What is needed: Filter by the string "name": return the lines of the material that contain it.
(Information supplied Opens)
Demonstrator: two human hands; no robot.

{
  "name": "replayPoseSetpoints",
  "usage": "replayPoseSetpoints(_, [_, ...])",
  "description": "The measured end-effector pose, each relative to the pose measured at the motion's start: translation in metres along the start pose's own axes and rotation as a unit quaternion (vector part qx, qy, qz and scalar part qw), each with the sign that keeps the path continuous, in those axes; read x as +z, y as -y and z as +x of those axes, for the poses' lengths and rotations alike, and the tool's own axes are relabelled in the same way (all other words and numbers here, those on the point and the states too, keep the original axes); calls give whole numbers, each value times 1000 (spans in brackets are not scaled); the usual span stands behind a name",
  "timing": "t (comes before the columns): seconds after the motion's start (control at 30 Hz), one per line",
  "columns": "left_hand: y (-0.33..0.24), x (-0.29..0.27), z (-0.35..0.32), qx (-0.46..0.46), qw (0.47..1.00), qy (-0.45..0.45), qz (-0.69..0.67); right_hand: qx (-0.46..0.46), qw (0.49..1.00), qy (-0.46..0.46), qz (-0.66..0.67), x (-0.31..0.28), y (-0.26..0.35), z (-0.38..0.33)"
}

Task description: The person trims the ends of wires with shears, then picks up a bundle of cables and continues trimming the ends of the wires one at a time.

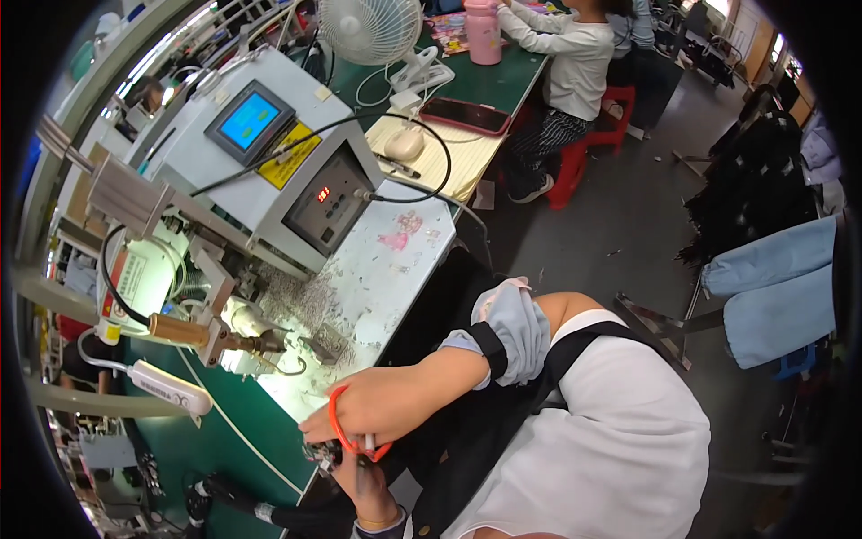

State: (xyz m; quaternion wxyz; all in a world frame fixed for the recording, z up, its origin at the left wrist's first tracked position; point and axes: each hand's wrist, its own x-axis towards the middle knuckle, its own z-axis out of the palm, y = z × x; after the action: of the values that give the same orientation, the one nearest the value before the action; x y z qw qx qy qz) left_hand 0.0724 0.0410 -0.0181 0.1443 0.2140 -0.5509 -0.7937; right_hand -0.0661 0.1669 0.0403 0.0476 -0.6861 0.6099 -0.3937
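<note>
My right hand [386,404] is closed around red-orange-handled scissors [335,415], with one handle loop by the back of the hand. Just below it, my left hand [366,492] has its fingers closed near a small cluster of dark and shiny metallic pieces [323,454]. The fingers overlap there, so exactly what the left hand grips is hidden. Both hands are close together at the near edge of the white work plate [395,278]. Beside them stands the lit metal head [260,343] of a bench machine, with many small dark bits heaped around it.
Behind the plate stands a grey control box [260,171] with a blue screen. A white fan [373,27], a phone [467,115] and a pink bottle [483,34] are farther back. Another person [579,63] sits on a red stool. Light-blue fabric pieces [777,296] hang at right.
</note>
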Motion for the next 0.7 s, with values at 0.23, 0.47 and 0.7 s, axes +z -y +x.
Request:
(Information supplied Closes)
Response to this task:
  "name": "replayPoseSetpoints",
  "description": "The measured end-effector pose, each relative to the pose measured at the motion's start: translation in metres along the start pose's own axes and rotation as a unit quaternion (vector part qx, qy, qz and scalar part qw), each with the sign that keeps the path continuous, in those axes; read x as +z, y as -y and z as +x of those axes, for the poses' lengths and rotations alike, and the tool's own axes are relabelled in the same way (all other words and numbers here, those on the point and the states too, keep the original axes); calls give whole numbers, each value times 1000 (spans in brackets are not scaled); the usual span stands behind a name",

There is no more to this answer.